• _RECORD EXCERPTS_

☆ ☆ ☆ ☆ ☆

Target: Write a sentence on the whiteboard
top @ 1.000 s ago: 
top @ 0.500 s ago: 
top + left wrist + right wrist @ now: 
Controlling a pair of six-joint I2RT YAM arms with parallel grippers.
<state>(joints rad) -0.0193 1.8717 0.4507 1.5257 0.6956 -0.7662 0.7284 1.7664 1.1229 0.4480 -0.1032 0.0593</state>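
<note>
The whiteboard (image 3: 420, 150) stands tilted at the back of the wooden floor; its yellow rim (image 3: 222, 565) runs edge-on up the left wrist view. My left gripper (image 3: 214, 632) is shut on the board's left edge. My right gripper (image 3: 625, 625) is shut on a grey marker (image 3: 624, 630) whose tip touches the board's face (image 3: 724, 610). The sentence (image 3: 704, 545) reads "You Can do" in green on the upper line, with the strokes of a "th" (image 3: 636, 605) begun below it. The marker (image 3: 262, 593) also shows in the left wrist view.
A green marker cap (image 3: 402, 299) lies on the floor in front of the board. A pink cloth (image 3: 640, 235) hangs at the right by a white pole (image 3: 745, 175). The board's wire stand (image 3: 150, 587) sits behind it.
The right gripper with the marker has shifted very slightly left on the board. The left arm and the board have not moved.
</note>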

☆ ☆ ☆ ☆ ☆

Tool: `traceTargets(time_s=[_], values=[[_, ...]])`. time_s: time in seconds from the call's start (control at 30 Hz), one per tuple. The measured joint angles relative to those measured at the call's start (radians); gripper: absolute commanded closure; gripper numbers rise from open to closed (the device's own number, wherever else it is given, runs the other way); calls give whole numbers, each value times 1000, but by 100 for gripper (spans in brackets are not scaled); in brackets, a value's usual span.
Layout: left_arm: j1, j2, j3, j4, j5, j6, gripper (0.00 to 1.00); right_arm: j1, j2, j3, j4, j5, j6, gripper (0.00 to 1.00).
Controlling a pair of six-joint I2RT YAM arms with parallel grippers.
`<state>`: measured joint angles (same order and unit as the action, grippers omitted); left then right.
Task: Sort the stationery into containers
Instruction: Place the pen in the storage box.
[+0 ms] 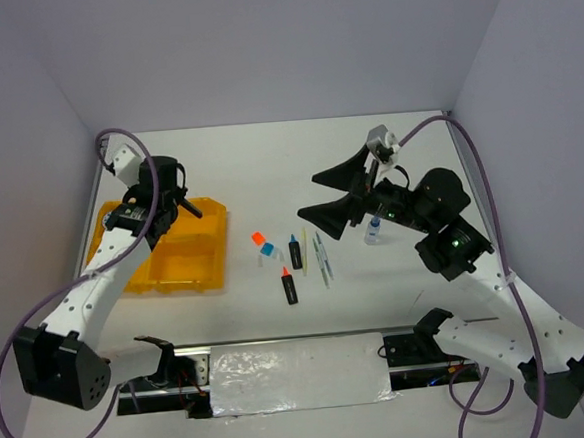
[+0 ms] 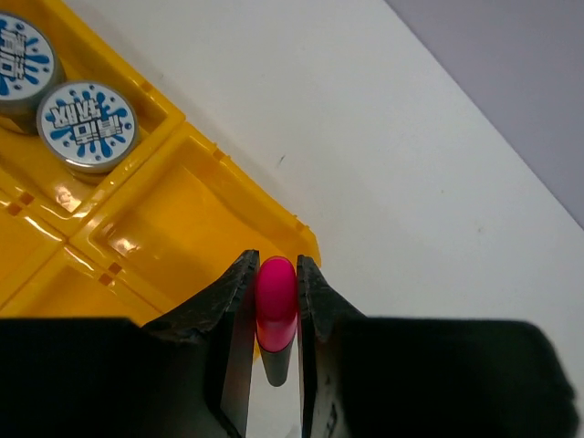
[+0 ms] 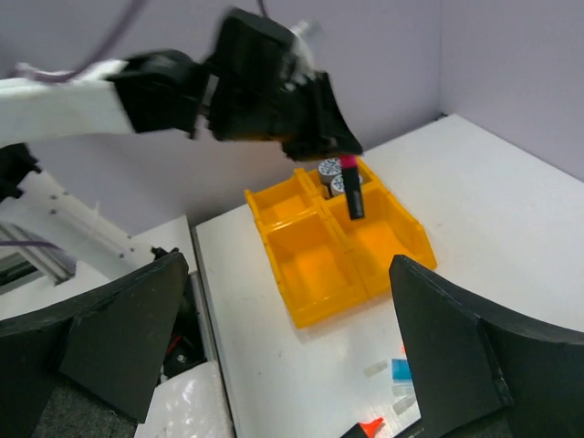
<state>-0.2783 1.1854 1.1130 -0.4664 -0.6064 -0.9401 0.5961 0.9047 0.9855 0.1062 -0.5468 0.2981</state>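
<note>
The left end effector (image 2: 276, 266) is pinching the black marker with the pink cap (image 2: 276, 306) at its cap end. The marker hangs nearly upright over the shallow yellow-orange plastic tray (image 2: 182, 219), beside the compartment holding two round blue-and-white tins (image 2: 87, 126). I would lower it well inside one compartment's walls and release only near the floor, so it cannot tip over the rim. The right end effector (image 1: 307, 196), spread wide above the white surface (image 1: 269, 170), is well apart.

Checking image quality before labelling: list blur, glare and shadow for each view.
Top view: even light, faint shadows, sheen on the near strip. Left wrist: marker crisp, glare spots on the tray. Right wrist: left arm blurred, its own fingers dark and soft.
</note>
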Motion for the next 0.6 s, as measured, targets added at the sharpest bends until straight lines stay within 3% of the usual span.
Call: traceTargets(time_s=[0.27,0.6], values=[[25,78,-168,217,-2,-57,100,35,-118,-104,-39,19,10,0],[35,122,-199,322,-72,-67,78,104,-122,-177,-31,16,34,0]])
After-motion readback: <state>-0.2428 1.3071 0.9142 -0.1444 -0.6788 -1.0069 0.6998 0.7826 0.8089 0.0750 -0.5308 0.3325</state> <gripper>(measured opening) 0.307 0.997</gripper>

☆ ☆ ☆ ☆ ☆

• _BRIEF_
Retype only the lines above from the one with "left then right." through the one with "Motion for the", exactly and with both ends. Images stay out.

• _EXERCISE RESULT_
`<state>`: measured joint angles (same order and unit as the action, grippers omitted); left then right.
Task: Sort the stationery into containers
Instruction: Place the pen in the storage box.
[+0 ms] 
[+0 ms] 
[+0 ms] 
<state>-0.2783 1.1854 1.1130 -0.4664 -0.6064 -0.9401 0.5961 0.9047 0.9855 0.1062 -0.5468 0.2981</state>
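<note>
The left end effector (image 2: 276, 266) is pinching the black marker with the pink cap (image 2: 276, 306) at its cap end. The marker hangs nearly upright over the shallow yellow-orange plastic tray (image 2: 182, 219), beside the compartment holding two round blue-and-white tins (image 2: 87, 126). I would lower it well inside one compartment's walls and release only near the floor, so it cannot tip over the rim. The right end effector (image 1: 307, 196), spread wide above the white surface (image 1: 269, 170), is well apart.

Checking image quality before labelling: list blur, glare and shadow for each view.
Top view: even light, faint shadows, sheen on the near strip. Left wrist: marker crisp, glare spots on the tray. Right wrist: left arm blurred, its own fingers dark and soft.
</note>
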Motion for the next 0.6 s, as measured, targets added at the sharpest bends until straight lines stay within 3% of the usual span.

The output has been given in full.